> TASK DETAILS
Check each line of the data, and copy those where "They" appears.

> WORKING DATA
══════════
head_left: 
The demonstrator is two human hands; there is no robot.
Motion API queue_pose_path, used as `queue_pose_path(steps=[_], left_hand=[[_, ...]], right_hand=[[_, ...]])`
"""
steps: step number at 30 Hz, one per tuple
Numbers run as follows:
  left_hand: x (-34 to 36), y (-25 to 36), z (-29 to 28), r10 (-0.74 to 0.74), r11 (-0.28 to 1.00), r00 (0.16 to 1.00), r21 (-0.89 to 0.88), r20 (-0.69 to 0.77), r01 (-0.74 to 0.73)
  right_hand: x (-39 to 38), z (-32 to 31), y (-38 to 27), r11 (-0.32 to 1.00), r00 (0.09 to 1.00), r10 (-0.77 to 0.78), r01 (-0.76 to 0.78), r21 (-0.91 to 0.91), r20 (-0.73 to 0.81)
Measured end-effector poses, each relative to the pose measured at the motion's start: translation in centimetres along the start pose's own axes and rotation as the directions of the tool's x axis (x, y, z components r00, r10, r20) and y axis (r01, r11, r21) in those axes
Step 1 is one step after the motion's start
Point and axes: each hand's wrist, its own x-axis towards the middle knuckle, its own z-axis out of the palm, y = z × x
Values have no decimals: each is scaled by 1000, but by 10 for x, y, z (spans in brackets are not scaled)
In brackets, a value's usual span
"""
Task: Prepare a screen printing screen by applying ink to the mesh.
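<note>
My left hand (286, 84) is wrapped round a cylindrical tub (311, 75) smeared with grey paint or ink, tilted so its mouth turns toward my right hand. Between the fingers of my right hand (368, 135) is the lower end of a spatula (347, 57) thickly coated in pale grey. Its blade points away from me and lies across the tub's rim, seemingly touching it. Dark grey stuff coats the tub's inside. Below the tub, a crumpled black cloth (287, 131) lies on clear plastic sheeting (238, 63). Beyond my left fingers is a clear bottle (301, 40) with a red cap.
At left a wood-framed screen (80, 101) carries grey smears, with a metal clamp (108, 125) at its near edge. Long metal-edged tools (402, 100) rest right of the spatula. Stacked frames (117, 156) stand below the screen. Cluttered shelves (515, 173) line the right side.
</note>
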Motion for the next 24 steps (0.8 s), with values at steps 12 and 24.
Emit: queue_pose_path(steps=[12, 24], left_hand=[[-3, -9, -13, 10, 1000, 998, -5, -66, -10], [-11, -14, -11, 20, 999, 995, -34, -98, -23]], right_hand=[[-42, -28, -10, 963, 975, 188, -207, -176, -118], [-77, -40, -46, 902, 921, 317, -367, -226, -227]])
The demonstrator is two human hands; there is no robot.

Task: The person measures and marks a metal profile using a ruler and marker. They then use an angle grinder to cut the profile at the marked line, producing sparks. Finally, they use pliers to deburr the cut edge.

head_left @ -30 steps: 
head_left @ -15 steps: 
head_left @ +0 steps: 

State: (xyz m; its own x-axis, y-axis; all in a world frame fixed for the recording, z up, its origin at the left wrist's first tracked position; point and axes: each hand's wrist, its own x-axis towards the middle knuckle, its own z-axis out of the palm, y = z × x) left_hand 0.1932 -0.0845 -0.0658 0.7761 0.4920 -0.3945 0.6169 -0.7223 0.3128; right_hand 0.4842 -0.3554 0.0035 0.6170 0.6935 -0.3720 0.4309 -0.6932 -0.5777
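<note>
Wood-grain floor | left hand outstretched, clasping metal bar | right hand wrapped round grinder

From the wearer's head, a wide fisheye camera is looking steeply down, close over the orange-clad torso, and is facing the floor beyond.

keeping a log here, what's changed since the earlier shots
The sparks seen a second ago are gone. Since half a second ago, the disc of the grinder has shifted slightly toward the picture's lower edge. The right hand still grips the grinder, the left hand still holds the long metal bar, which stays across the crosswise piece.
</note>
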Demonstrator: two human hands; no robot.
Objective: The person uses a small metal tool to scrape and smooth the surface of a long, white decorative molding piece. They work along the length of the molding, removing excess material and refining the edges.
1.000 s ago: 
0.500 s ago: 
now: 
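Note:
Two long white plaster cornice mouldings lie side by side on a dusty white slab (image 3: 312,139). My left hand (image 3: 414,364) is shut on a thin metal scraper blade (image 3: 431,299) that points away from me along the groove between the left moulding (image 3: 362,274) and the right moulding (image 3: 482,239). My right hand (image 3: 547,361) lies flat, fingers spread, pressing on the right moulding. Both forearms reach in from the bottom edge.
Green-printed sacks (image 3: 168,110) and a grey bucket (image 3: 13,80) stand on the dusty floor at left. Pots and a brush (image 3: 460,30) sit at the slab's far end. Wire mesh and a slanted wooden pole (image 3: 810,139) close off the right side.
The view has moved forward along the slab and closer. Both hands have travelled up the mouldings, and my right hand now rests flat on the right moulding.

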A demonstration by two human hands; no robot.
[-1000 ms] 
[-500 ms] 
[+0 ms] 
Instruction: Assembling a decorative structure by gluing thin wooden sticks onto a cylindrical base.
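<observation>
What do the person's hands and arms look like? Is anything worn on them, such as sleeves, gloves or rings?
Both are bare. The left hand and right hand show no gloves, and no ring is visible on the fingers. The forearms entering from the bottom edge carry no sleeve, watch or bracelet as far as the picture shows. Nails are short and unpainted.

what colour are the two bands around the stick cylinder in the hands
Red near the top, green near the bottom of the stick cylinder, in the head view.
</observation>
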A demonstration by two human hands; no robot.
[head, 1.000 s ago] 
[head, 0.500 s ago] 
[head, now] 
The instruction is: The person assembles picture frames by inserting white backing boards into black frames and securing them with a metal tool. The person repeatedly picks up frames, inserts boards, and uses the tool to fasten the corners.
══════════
> WRITTEN RESPONSE
Task: The person measures and marks a metal profile using a ruler and marker. They then use an angle grinder to cut the profile at the marked line, producing sparks. Finally, they use pliers to deburr the cut edge.
Objective: The person uses a small metal tool to scrape and smooth the surface of a long, white decorative molding piece. They work along the length of the molding, removing excess material and refining the edges.

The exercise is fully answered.